Saat ini pemerintah melalui Lembaga
Penerbangan dan Antariksa Nasional (LAPAN) mengeluarkan wacana untuk membuat
satelit penginderaan jauh pada tahun 2019 mendatang. Biaya yang diperlukan
mencapai Rp 4,5 triliun demi membangun satelit nasional multi-guna. Lantas hal
apa yang menyebabkan pembangunan satelit nasional menjadi begitu penting?
Banyak negara maju maupun berkembang yang sudah menggunakan
satelit pemantau bumi yang digunakan untuk berbagai bidang. Satelit diginakan
sebagai media remote sensing atau penginderaan jarak jauh kondisi bumi, baik
itu penginderaan cuaca, agraria, maritim, maupun kebencanaan nasional. Metode
penginderaan jarak jauh mutlak digunakan untuk pengambilan data-data strategis
secara cepat untuk kepentingan nasional.
Memang untuk satelit telekomunikasi, indonesia sudah memiliki
satelit sendiri hasil pembelian dari asing oleh Bank Rakyat Indonesia. Namun
saat ini Indonesia masih mengandalkan data dari satelit milik asing untuk memperoleh
berbagai data kondisi bumi seperti data parameter cuaca, titik api, maupun
pemantauan kondisi hutan.
Dalam bidang cuaca dan iklim, saat ini Badan Meteorologi
Klimatologi dan Geofisika (BMKG) masih menggunakan citra satelit negara lain
seperti MTSAT yang merupakan satelit milik Japan Meteorological Agency (Badan
Meteorologi Jepang). Data tersebut terdiri dari beberapa kanal citra satelit
yang merepresentasikan hasil penginderaan jarak jauh parameter cuaca seperti
tekanan udara, suhu, angin, maupun awan untuk kemudian dianalisia menjadi
prakiraan cuaca. Dengan adanya satelit nasional, tentunya proses pengambilan
citra satelit bisa disesuaikan dengan kondisi cuaca Indonesia yang sangat
dinamis dan berubah setiap saat secara signifikan. Sehingga nantinya BMKG dapat
memberikan kualitas data cuaca yang semakin bagus dan proses peringatan bahaya
cuaca seperti angin kencang, puting beliung, maupun badai secara cepat kepada
masyarakat dengan bantuan penginderaan jarak jauh dari satelit tersebut.

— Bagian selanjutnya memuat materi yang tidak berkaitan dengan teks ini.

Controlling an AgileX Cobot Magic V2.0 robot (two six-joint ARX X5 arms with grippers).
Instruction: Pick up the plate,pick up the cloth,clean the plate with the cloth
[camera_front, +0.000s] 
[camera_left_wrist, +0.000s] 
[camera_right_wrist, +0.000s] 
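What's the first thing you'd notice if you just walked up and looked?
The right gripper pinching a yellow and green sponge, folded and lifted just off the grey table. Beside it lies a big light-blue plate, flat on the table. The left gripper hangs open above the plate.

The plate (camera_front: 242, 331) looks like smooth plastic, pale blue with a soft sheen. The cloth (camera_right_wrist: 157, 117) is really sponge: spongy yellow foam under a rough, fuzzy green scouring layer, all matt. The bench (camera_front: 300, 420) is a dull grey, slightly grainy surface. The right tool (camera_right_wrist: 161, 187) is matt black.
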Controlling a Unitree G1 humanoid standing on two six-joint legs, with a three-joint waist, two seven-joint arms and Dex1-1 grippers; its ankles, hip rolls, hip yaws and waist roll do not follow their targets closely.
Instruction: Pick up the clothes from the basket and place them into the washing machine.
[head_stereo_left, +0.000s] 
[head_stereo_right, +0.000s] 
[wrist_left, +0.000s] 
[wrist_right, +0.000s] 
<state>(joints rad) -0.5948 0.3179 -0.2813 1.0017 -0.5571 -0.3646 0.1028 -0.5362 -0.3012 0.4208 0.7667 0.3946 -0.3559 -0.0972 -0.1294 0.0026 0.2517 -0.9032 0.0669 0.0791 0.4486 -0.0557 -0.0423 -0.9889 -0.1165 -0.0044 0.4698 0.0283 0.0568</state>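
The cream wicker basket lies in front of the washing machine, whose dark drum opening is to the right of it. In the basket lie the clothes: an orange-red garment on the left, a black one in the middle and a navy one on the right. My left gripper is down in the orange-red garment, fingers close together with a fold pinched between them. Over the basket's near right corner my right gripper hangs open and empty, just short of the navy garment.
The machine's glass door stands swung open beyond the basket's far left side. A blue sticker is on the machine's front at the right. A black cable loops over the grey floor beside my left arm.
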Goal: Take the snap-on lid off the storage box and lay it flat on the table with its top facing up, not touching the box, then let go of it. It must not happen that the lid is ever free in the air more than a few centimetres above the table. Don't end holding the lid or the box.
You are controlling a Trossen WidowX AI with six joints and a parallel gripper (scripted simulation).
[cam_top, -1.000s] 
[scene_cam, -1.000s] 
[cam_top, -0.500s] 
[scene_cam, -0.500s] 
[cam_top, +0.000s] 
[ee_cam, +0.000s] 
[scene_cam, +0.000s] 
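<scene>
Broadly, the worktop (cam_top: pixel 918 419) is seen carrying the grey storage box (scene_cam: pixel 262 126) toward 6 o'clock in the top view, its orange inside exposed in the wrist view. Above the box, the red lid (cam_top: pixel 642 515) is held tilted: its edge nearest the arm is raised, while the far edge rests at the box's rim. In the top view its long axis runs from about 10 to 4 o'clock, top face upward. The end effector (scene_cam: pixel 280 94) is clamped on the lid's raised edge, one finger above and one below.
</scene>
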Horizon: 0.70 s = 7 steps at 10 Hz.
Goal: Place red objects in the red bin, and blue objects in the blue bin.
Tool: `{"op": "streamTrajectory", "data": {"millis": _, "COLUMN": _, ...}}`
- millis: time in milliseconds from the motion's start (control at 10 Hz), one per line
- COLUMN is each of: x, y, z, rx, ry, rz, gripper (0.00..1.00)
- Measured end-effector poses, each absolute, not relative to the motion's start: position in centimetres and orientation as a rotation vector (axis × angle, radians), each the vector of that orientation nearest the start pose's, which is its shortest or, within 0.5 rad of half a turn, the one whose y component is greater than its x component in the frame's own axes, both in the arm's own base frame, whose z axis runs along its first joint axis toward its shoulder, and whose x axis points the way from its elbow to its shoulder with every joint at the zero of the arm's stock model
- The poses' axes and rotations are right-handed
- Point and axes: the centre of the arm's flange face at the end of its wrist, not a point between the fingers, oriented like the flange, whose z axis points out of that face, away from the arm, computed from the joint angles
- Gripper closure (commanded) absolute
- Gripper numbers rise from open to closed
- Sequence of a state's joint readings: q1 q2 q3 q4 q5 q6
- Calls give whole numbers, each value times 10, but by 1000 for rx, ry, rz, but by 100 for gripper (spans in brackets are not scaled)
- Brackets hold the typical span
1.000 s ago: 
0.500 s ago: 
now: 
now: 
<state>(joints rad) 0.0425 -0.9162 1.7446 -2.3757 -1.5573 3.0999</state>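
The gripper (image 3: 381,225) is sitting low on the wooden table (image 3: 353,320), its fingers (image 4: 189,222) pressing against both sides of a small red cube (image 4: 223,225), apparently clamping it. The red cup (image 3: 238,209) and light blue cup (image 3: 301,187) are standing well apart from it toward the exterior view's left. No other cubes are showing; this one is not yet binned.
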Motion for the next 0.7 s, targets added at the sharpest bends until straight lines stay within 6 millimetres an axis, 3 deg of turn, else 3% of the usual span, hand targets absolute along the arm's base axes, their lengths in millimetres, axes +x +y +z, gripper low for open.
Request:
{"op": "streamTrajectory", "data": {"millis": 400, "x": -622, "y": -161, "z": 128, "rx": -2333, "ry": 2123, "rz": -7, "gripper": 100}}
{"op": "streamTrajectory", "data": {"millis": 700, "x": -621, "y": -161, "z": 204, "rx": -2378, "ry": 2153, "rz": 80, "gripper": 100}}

Selain bidang cuaca dan iklim, penginderaan jarak jauh untuk
kebencanaan seperti kebakaran hutan masih megandalkan satelit milik NOAA
Amerika Serikat seperti satelit TERRA, AQUA, dan SUOMI untuk memperoleh data
titik api di beberapa lokasi di indonesia. Namun data yang dihasilkan tidak
diperoleh setiap saat karena data titik api hanya dapat diperoleh apabila
satelit-satelit tersebut melintasi wilayah Indonesia dalam orbitnya. Tentunya
dengan satelit sendiri, kita dapat memperoleh data yang lebih baik karena
satelit tersebut tidak dioperasikan untuk skala global, tetapi kusus untuk
kepentingan nasional.
Dengan pengoperasian satelit
nasional, maka program kemaritiman pemerintah akan ditunjang dengan
penginderaan jarak jauh. Apabila teknologi satelit kita mengadopsi beberapa
teknologi yang sudah di tanam pada satelit asing maka Indonesia akan lbih
maksimum dalam menjalankan program kemaritiman. Contohnya adalah satelit NOAA
yang dapat mendeteksi keberadaan pythoplankton di lautan yang menandai
keberadaan koloni ikan, selain itu apabila satelit dilengkapi Automatic
Identification System/ AIS maka satelit dapat memantau keberadaan
kapal-kapal dalam perairan indonesia.
Dari sudut pandang teknis sendiri, Indonesia sudah
berpengalaman dalam bidang roket dan satelit kecil melalui LAPAN. Pemerintah
melalui BMKG juga sudah memiliki beberapa Ground Station Satellite atau stasiun
penerima data satelit di bebera wilayah seperti Pekanbaru dan Balikpapan yang
biasa digunakan untuk menerima data cuaca dan kebencanaan dari satelit Amerika
Serikat.
Berdasarkan kepentingan dalam bidang- bidang tersebut, sudah
saatnya untuk mewujudkan satelit nasional multiguna untuk mendukung kemajuan
nasional sekaligus mewujudkan kemandirian dalam teknologi satelit. Untuk
mewujudkan satelit nasional, lembaga-lembaga pemerintah seperti LAPAN, BPPT,
BMKG, dan berbagai lembaga terkait harus bersinergi terkait teknis pelaksanaan
satelit nasional ini.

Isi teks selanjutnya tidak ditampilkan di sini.